Adding to the upward pressure on prices is the increase in the money the government is making available to buy maize stocks. It usually buys maize at a price higher than the market price. This has the effect of raising the market price – and undermining the objective of reducing consumer prices.

Ideally, government should intervene on either the supply side or the demand side, but not both. For example, it could intervene to keep the costs of production as low as possible so that consumers would buy food at market prices. Alternatively, it could allow producers to sell at market prices and subsidise consumers who cannot afford these prices. The consumer subsidy model has been used by India and Egypt, where households are given a cash transfer to purchase food.

It has been argued that in the Kenyan model farmers enjoy a double subsidy. They get subsidised inputs and above-market prices from government. This forces millers to offer even more attractive prices to compete with government for farmers’ maize stocks. This puts inflationary pressure on consumer prices.

The USD$60 million allocated to replenish the grain reserve is significant given that for the current year the government had allocated USD$18 million (increasing the allocation by more than 400%). But it won’t mop up the current harvest. Government will buy a quantity determined by the price it offers farmers. Maize farmers have a strong lobby which has influenced the price. A high price means less is purchased. Purchasing less quantities effectively leaves the government unable to affect the price of grain by increasing supply when it falls short, a key objective of the strategic food reserve.

The government has announced that it will buy maize from farmers at Ksh.3,200 per 90kg bag. At this price, the government will buy 1.8 million bags, or only 6% of the current harvest. Monthly consumption is 3.3 million bags. The recommended quantity is three months cover. A three months cover allows the government to increase supply during when it falls short and thereby stabilise prices, while allowing time to source for more grain.

And the country will still have to import maize because it isn’t producing enough. Tegemeo Institute, assessing the food situation for maize and rice production in 2017, estimates that the maize harvest will be about 20% lower than this year. Erratic rain and an army worm infestation are the main reasons.

Usually, millers are forced to offer a price higher than the government price to purchase enough quantities for milling. For example, when the government buys maize at 3,200 shillings per bag, millers will buy at 3,400 shillings, which is 6% higher. Without the subsidy that guaranteed consumers a lower price, for which millers were guaranteed a subsidised price of 2,300 shillings, it is expected that millers will pass on much of the increase in maize prices to consumers. This will amount to 40% if they buy at Sh3,200 or 48% if they buy at Sh3,400. Therefore, to keep the consumer price unchanged, government may be forced to subsidise consumer prices or offer a rebate to millers.

The third move by the government was to lower the cost of fertiliser, offered through government subsidy.

Farmers will welcome the move. Research by Tegemeo Institute found that fertiliser accounted for about 15% of the cost of production in 2017. But, as has been shown before, there is a need to investigate how the subsidy increase will affect private-sector fertiliser markets.

Longer-term solutions

To maintain stable production and prices, the government should focus on long-term interventions that will improve productivity and lower the production costs per unit. It needs to plan better. For example, it must plan now for imports to meet the expected shortfall.

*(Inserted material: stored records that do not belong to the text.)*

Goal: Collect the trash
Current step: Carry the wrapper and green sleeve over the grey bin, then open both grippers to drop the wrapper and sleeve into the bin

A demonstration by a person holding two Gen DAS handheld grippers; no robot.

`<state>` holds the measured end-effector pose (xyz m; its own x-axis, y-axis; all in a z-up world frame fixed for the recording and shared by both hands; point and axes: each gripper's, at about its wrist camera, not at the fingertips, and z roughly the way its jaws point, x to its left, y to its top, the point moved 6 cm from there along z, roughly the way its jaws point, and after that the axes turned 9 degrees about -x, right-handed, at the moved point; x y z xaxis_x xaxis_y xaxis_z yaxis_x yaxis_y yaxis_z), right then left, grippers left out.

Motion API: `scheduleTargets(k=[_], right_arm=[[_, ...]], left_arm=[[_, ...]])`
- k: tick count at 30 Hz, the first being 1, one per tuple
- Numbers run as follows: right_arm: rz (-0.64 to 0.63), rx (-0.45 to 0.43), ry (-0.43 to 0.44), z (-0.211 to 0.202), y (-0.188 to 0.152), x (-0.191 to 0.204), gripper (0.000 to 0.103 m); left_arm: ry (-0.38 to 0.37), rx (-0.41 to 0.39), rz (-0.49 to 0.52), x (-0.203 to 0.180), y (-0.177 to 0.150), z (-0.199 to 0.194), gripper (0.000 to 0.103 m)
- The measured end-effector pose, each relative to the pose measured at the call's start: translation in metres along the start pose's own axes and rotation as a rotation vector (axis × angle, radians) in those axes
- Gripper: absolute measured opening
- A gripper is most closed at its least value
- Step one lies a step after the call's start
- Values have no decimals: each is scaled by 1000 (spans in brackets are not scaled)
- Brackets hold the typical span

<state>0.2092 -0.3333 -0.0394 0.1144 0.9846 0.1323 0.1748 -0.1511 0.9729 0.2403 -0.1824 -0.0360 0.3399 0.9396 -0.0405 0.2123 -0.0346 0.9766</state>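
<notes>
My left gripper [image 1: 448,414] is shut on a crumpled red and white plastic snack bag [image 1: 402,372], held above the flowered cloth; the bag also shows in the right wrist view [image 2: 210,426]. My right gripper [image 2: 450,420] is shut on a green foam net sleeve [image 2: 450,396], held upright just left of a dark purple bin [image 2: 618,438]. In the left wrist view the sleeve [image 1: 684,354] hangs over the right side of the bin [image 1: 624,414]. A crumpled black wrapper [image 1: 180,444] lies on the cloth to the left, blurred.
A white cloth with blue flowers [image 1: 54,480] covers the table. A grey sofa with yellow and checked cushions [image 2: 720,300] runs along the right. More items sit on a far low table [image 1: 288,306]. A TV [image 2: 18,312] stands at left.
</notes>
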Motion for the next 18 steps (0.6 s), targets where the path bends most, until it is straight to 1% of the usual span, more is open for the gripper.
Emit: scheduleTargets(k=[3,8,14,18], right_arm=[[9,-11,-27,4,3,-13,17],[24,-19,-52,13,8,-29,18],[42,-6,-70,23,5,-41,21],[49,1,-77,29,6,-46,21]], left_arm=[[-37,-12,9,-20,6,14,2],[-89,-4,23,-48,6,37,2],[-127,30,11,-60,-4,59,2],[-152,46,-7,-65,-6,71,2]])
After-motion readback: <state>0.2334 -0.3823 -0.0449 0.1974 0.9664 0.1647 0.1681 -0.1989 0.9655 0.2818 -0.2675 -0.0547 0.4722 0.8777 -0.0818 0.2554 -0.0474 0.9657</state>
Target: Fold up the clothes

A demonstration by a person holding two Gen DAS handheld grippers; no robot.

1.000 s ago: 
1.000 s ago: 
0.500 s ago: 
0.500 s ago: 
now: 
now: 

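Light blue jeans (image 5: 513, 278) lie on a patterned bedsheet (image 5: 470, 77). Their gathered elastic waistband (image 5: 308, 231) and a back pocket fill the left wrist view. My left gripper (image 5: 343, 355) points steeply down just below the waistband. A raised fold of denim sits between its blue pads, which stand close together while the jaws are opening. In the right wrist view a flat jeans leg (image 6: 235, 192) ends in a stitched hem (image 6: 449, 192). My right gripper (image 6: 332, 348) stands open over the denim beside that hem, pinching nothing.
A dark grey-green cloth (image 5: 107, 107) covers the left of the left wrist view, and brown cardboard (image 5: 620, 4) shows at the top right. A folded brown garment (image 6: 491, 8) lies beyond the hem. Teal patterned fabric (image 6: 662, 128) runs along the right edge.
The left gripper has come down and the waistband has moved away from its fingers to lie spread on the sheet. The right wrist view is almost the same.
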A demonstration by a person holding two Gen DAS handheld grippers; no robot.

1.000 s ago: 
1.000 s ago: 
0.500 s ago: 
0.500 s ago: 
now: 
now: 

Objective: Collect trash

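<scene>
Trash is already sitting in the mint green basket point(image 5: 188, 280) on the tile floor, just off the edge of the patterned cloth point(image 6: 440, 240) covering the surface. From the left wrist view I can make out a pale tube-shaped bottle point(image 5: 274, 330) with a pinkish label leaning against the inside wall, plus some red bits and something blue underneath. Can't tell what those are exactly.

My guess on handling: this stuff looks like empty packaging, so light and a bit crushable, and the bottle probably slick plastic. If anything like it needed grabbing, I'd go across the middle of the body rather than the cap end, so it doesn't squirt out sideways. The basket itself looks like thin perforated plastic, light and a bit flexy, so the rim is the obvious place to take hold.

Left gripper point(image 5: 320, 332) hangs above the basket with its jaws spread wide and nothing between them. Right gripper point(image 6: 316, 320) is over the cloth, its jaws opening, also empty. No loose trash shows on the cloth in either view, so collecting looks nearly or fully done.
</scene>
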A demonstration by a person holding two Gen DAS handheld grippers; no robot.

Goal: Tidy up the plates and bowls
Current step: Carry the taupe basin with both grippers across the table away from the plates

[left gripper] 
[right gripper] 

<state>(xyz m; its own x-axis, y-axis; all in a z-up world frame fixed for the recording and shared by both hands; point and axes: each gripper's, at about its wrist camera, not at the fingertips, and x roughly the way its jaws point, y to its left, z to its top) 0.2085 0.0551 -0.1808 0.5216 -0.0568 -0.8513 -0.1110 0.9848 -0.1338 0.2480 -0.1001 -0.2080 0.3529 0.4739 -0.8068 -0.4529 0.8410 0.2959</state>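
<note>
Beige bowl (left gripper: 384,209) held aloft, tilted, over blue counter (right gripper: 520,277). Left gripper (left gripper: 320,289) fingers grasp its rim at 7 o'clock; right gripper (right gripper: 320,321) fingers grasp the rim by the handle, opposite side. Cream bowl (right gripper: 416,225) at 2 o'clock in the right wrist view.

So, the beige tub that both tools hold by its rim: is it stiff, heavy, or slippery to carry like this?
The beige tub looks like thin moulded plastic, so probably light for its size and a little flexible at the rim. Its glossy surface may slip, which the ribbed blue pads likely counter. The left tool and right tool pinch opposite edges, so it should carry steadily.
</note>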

And the type of fertiliser that’s subsidised should suit local conditions. Tailored fertilisers have an effect on improving maize yields.

The ConversationWhen short-term intervention in the markets is required, it should be strategic and with a clear exit strategy. Such a response should be limited to managing shocks such as pest infestation and disease outbreaks. Currently, short term interventions seem to the only response, leading to the same challenges being repeated.


Timothy Njagi Njeru, Research Fellow, Tegemeo Institute, Egerton University

This article was originally published on The Conversation. Read the original article.

Before Kenya’s August 8 general election, opposition candidate Raila Odinga promised to be a transitional, one-term president. Uhuru Kenyatta, meanwhile, was gunning for a second and final term. Both candidates’ political legacies were at stake.

But the nullification of the presidential election has thrown Kenya into uncharted territory. It’s been made even more unpredictable by Odinga’s withdrawal from the repeat election slated for October 26.

Odinga withdrew because, he claimed, the election commission refused to meet nine demands he made as preconditions for a credible fresh election after the August 8 poll was invalidated by the Supreme Court.

The political uncertainty is having a negative impact on the country’s economy, as well as its political stability.

The hard-line positions adopted by both sides have created a deep rift between the supporters of Kenyatta’s Jubilee party and Odinga’s National Super Alliance. To make matters worse, the police have repeatedly used excessive force to contain National Super Alliance protesters who have clashed with Jubilee supporters during demonstrations.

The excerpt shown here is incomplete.